WORK REQUEST - Below are several records. Retype exactly those lines running from the one with "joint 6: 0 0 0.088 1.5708" through the one with "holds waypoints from", end lines included, and no others.
──────── LISTED RECORDS
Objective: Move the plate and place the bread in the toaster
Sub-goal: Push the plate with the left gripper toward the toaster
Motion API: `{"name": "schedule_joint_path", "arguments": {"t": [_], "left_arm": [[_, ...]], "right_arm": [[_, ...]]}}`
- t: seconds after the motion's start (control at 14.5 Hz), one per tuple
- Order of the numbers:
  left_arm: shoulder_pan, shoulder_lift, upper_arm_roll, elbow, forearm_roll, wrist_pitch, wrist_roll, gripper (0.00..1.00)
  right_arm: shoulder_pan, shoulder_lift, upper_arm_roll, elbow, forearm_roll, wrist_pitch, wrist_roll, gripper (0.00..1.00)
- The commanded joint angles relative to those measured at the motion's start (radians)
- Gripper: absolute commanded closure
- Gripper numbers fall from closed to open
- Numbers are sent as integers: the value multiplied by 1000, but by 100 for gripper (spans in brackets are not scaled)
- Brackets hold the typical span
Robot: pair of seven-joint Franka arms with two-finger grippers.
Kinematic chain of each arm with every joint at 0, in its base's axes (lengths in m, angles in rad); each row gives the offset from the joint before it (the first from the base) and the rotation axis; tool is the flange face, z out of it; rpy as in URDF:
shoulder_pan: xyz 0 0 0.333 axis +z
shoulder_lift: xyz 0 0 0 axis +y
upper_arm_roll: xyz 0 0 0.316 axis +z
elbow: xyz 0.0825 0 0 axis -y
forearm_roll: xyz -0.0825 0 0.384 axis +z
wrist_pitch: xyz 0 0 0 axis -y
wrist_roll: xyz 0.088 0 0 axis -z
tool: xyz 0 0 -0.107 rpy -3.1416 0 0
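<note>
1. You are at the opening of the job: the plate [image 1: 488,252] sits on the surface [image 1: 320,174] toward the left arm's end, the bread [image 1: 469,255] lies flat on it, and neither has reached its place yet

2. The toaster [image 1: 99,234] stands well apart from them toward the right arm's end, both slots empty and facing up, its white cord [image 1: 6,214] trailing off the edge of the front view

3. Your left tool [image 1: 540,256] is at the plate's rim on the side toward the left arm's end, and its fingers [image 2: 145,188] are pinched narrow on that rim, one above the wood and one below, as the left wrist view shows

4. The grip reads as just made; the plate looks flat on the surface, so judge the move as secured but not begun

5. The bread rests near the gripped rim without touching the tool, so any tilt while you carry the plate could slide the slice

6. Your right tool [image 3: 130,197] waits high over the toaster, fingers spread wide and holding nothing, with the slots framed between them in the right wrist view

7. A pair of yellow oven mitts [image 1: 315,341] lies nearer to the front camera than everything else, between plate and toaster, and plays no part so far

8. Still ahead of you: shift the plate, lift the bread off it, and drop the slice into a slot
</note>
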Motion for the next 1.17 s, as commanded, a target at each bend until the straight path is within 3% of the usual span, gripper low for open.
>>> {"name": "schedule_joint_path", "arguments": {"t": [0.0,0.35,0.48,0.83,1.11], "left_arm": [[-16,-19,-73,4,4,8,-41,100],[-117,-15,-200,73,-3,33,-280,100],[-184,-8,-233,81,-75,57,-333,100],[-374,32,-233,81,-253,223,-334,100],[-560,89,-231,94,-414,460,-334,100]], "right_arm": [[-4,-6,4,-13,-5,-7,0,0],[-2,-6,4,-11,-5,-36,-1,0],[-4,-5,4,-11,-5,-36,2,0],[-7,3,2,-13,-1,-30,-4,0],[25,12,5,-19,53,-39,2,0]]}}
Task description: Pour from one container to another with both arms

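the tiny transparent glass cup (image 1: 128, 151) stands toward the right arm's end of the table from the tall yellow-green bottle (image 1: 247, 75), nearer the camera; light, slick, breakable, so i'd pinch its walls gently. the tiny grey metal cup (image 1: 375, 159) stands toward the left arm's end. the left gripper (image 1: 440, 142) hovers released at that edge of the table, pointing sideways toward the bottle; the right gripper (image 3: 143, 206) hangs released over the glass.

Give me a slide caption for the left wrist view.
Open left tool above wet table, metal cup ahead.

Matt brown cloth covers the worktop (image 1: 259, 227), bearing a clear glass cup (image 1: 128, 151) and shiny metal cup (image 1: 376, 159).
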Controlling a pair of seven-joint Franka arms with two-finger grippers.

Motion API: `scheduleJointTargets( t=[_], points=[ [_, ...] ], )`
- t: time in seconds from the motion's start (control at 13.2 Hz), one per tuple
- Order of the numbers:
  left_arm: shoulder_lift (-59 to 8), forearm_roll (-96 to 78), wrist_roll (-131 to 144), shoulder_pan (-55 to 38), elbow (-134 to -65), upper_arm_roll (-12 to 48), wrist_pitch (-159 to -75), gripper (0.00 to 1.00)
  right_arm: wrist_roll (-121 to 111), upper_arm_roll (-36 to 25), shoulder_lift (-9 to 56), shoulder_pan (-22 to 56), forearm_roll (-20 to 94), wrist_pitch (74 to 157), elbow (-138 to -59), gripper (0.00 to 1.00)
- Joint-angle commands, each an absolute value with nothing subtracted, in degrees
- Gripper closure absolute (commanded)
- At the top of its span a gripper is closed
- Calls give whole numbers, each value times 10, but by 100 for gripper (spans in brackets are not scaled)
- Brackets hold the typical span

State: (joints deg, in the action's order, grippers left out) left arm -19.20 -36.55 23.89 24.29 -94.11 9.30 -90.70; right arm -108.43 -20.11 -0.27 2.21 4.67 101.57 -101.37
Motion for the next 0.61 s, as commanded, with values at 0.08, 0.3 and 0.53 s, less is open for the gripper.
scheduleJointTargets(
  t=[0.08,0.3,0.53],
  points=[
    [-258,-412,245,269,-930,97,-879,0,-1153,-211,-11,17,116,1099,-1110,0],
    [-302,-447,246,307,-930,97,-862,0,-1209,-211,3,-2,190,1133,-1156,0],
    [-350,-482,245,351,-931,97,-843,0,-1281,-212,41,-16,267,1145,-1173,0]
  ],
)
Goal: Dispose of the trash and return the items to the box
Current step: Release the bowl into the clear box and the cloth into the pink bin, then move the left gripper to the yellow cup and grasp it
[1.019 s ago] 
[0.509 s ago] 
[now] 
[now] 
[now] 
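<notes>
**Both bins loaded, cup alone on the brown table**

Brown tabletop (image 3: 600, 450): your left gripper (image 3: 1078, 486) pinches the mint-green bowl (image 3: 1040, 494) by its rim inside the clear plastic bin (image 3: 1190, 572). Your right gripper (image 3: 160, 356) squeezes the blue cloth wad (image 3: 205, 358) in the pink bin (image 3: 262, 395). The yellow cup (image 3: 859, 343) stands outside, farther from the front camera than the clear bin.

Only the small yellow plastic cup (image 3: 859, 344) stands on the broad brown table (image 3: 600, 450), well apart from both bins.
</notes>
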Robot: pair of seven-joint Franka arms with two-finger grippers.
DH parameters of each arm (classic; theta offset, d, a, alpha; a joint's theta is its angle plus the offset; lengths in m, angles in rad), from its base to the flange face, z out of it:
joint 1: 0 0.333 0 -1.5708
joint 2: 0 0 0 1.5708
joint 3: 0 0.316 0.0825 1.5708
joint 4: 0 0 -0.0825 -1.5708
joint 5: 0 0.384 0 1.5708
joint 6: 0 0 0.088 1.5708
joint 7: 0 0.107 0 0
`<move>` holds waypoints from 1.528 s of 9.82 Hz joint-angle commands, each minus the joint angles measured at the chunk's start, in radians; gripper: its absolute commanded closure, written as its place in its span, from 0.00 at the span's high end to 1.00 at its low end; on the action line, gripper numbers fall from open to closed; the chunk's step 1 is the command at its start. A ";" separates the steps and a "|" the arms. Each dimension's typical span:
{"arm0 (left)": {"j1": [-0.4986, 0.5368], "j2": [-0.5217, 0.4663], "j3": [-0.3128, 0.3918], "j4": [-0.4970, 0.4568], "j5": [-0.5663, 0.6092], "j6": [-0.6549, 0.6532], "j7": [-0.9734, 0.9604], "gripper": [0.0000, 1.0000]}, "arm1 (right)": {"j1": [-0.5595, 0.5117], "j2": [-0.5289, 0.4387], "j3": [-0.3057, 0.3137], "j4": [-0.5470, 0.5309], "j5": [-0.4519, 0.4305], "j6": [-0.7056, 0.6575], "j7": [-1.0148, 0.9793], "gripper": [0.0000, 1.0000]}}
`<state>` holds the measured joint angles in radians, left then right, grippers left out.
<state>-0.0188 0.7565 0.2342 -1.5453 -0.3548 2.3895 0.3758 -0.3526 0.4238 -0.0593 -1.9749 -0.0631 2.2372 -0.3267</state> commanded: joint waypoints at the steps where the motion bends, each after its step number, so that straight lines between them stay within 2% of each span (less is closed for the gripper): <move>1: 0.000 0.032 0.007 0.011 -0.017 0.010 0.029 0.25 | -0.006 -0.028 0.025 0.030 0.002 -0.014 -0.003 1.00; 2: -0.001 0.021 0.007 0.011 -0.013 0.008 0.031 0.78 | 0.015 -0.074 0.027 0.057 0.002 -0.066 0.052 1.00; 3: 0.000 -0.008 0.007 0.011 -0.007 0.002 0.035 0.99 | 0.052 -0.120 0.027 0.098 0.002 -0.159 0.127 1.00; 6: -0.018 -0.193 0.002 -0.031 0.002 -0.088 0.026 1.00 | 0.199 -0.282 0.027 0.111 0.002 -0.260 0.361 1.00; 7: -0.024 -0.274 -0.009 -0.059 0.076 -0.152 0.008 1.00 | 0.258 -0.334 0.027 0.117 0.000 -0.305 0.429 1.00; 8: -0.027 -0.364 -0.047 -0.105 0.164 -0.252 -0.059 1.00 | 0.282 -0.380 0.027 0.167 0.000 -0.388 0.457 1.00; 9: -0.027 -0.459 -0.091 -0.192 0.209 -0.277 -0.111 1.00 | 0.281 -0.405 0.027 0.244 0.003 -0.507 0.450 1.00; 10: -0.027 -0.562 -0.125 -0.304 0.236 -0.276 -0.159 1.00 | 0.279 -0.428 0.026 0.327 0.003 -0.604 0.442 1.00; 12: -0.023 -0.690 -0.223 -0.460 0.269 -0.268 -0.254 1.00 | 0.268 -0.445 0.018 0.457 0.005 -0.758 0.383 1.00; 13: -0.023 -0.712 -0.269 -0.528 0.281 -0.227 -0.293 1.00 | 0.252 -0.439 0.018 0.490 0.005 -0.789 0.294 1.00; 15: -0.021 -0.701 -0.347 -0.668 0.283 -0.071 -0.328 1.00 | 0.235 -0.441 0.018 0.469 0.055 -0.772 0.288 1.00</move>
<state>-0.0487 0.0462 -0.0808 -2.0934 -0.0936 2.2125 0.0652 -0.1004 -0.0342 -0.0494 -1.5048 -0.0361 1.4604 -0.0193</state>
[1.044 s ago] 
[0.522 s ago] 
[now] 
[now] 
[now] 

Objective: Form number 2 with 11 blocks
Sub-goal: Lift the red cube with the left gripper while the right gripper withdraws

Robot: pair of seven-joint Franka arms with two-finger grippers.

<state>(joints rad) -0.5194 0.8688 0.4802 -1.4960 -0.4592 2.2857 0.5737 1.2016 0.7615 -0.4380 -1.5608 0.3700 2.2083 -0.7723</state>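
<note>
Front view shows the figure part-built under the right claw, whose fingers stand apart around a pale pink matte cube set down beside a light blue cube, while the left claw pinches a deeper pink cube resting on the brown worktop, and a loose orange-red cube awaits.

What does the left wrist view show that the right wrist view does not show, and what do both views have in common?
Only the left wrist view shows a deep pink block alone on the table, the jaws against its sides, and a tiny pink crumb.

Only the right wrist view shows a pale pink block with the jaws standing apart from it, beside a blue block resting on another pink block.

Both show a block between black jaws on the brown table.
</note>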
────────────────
TASK ANSWER -
joint 6: 0 0 0.088 1.5708
joint 7: 0 0.107 0 0
`<move>` holds waypoints from 1.528 s of 9.82 Hz joint-angle commands, each minus the joint angles measured at the chunk's start, in radians; gripper: its absolute commanded closure, written as its place in its span, from 0.00 at the span's high end to 1.00 at its low end; on the action line, gripper numbers fall from open to closed; the chunk's step 1 is the command at its start. A ";" separates the steps and a "|" the arms. Each dimension's typical span:

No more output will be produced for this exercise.